AM: Thanks, Alex! I've been a fan of your newsletter well before Harbor Lab started, so it's fantastic to be here. It's pretty crazy how I got into shipping. I grew up in a family business selling luxury goods, primarily outdoor furniture, and became the CEO in 2005 when my dad passed away — I was 18 years old then. In the following years, the Greek economy saw some of its best and worst days; hence, I had tons of lessons learned. In 2013, we decided to pass the torch to my sisters, which gave me space to follow my dreams.
As a kid, I always found shipping fascinating and dreamed of becoming a shipowner. Greece has a long tradition, with 20-25% of the global fleet owned by Greek shipowners. That's remarkable for a country of 10 million. We used to read the stories of Onasis and Niarchos with my mum instead of children's classics. In 2013, I applied to hundreds of job openings in shipping unsuccessfully. I come from a statistics background with 0 expertise in shipping. As fortune had it, a few months later, a lady walked into our store to buy furniture. While filling out the purchase order, I realised she was from one of the largest shipping families in Greece, Martinos. I farewelled and handed my curriculum vitae to her!
After a long interview process, I was hired as an intern at one of the family's businesses to work on disbursements, which is the area I have focused on ever since. Disbursements are all expenses vessels make in a port. Think port dues, loading and discharging costs, tugs, provisions, crew transportation, etc. It can get extremely complex with some of them, such as docking fees. Imagine a parking garage with different pricing policies per floor, slot, and number of car passengers. Absolute madness. Even worse, policies can often be found in 200, 300-page documents written in the local language.
I still remember desks full of stacks of invoices with port expenses that I had to cross-check manually, one by one. I have probably done this for 20,000+ invoices in my career and then managed teams that did the same checks. There had to be a better way to do this. That's why I started Harbor Lab.
You started Harbor Lab to automate this arduous process so that nobody has to go through thousands of port expenses one by one again.
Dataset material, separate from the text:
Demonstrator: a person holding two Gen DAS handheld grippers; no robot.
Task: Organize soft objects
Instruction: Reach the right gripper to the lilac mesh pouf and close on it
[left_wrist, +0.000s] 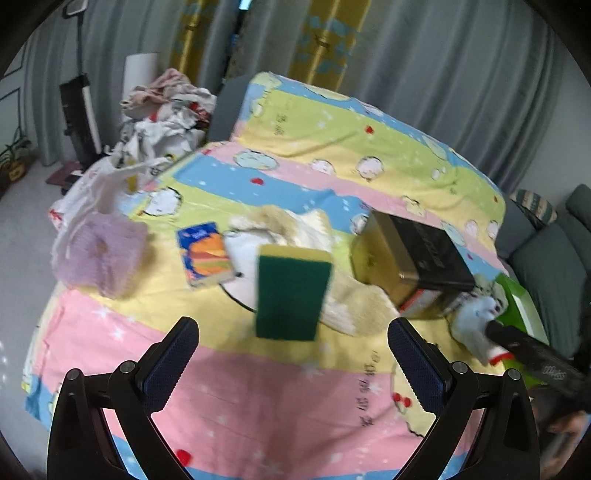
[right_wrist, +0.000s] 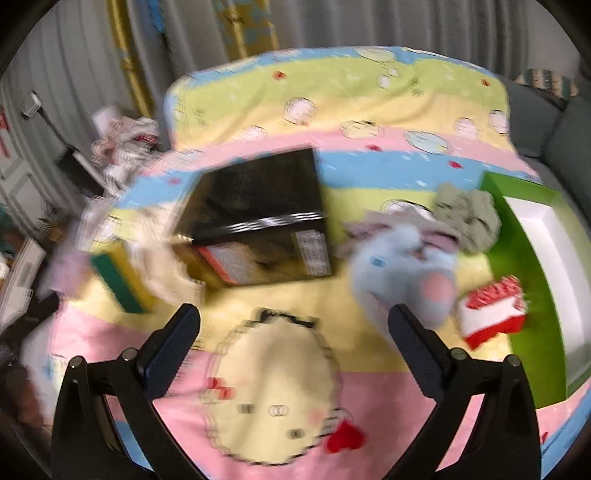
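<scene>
While left gripper (left_wrist: 293, 354) gapes empty | sponge (left_wrist: 291, 291) just ahead, centred | right gripper (right_wrist: 293, 338) wide too

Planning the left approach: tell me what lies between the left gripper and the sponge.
Only bare patterned sheet lies between the left gripper and the sponge, per the left wrist view.

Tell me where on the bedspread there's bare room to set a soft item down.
Bare: the pink stripe between the left gripper and the sponge, and the far yellow-green band beyond the black box. Crowded: the middle row, where the purple cloth, burger box, sponge, cream towel and black box sit close together, and the plush toy by the green tray.
</scene>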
AM: Pretty much. We have created a platform that helps shipping companies manage their disbursements in almost every port, terminal, and berth worldwide. We gather the appropriate data and develop algorithms that perform relevant calculations automatically — and there's a lot of work behind this done by our port analysts team. The efficiency is so significant for shipping companies that they now demand port agents to submit all disbursements through Harbor Lab. We cross-check and highlight discrepancies to help vessel operators approve expenses in minutes. There used to be one vessel operator assigned to ten vessels for this task, whereas now it's one per fifty vessels. We started with disbursement automation, but our vision has been much bolder since the beginning, and we are now expanding our solution to connect buyers, agents, and vendors in the first port operations marketplace.
Why do you think this wasn't done before? I mean, it sounds like there should have been a pressing need to automate this for years, right?
AM: In my previous jobs, I had to develop basic solutions internally to automate parts of this process. The only vendors I could find were managed service companies with armies of human operators doing tasks manually, and, on top of that, we soon realised they had a 30% error rate.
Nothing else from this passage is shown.